Adverse events were predominantly low-grade gastrointestinal (GI) events that were reversible and manageable using standard prophylactic treatment. No significant neutropenia or myelosuppression associated with other CDK inhibitors were observed.
This data supports the further development of samuraciclib in HR+ advanced BC.
"The data from this study show excellent preliminary evidence of activity of samuraciclib in combination with fulvestrant," said Dr. Sacha Howell, The Christie NHS Foundation Trust, Manchester, UK and a primary investigator in the Phase 2a study. "This population of patients, previously treated with CDK4/6 inhibitors, are known to have previously demonstrated short PFS benefit from fulvestrant alone. The efficacy data, particularly in participants with wildtype TP53, exceeded my expectations and offers the potential for durable endocrine disease control, further delaying the need for chemotherapy. Those participants remained on therapy for prolonged durations demonstrates tolerability and the main GI toxicity was manageable with supportive medication."

"Following the positive initial Phase 2a data, we are preparing to advance the randomized Phase 2b study of HR+, HER2-, post-CDK4/6 inhibitor breast cancer patients," said Dr. Stuart McIntosh, Chief Medical Officer of Carrick Therapeutics. "A key distinction from the Phase 2a will be the inclusion of patients with RECIST non-measurable disease in addition to those with visceral disease in the Phase 2b, in-line with the real-world population. Given the success noticed in the sub-group of patients with no mutation in the TP53 gene population, we will prospectively evaluate and stratify by mutation status as well. This success aligns with the known biological function of TP53 since its activation has been shown to sensitize cancer cells to CDK7 inhibition. Approximately 75% of breast cancer patients are TP53 wild-type, and we believe this may be an important potential biomarker for future studies."

In addition to the Phase 2a data presented today, data from the first-in-human study of samuraciclib in patients with advanced solid malignancies (abstract: 943 (230MO)) will be shared during an oral presentation at ESMO (Free ESMO Whitepaper) from 17:10 BST (12:10pm ET) on September 18, 2021. As part of the study, 44 patients were treated with escalating doses of samuraciclib monotherapy, which demonstrated evidence of antitumor activity with a manageable safety profile.

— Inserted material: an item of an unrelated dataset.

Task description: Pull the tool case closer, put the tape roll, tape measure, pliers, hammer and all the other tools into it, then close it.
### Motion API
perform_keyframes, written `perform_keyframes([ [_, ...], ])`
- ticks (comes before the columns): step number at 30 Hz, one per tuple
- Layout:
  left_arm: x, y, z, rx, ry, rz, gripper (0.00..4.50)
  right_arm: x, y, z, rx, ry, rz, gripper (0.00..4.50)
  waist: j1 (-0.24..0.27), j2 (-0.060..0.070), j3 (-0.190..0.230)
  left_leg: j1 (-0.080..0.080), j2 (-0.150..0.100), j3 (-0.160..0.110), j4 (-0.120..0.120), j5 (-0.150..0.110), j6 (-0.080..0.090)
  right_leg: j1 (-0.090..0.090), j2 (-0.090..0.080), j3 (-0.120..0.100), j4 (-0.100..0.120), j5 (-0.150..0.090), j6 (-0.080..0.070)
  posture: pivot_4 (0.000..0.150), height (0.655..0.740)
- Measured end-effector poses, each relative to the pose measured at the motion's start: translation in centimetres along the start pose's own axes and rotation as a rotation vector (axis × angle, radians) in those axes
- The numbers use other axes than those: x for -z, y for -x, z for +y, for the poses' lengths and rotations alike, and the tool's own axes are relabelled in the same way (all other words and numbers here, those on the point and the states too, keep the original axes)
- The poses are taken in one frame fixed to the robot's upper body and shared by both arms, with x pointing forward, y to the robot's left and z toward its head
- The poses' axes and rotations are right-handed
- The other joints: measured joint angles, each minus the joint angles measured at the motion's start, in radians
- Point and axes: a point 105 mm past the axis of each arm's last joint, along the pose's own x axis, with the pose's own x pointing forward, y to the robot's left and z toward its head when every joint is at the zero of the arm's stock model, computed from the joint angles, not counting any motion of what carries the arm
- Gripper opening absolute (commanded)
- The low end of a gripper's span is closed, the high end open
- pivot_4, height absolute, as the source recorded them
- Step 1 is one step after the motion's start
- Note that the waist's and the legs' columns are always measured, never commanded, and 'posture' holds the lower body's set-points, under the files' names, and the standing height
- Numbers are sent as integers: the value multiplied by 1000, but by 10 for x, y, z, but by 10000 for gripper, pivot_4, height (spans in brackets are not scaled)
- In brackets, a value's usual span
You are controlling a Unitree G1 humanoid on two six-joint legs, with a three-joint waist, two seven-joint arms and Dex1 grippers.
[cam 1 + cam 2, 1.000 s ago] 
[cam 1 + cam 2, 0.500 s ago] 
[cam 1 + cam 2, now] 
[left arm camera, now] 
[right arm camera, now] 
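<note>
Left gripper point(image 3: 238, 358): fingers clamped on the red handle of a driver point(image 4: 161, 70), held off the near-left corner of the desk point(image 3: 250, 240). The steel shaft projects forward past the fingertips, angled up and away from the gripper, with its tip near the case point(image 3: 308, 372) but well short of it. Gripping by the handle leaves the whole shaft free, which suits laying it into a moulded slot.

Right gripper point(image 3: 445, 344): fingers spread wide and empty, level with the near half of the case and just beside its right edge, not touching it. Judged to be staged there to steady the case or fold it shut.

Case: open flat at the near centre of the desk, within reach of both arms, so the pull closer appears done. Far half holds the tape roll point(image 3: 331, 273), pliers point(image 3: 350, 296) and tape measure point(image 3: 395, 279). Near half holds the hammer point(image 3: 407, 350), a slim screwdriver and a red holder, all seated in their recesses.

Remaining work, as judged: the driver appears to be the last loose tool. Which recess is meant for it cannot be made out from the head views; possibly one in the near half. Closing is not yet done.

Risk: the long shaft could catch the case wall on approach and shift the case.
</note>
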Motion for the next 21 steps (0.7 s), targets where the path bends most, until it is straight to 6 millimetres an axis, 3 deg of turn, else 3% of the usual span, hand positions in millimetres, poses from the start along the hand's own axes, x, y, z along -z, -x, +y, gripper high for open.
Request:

About Samuraciclib (CT7001)
Samuraciclib is the most advanced oral CDK7 inhibitor in clinical development. Inhibiting CDK7 is a promising therapeutic strategy in cancer as CDK7 regulates the transcription of cancer-causing genes, promotes uncontrolled cell cycle progression and resistance to anti-hormone therapy. Samuraciclib has demonstrated a favorable safety profile and encouraging efficacy in early clinical studies. In addition to the above study, it is currently being evaluated in triple negative breast cancer (TNBC) and prostate cancer with further potential in pancreatic, ovarian and colorectal cancers. Samuraciclib has been granted Fast Track designations from the U.S. Food and Drug Administration (FDA) for use in combination with fulvestrant for the treatment of CDK4/6i resistant HR+, HER2- advanced breast cancer and in combination with chemotherapy for the treatment of locally advanced or metastatic TNBC.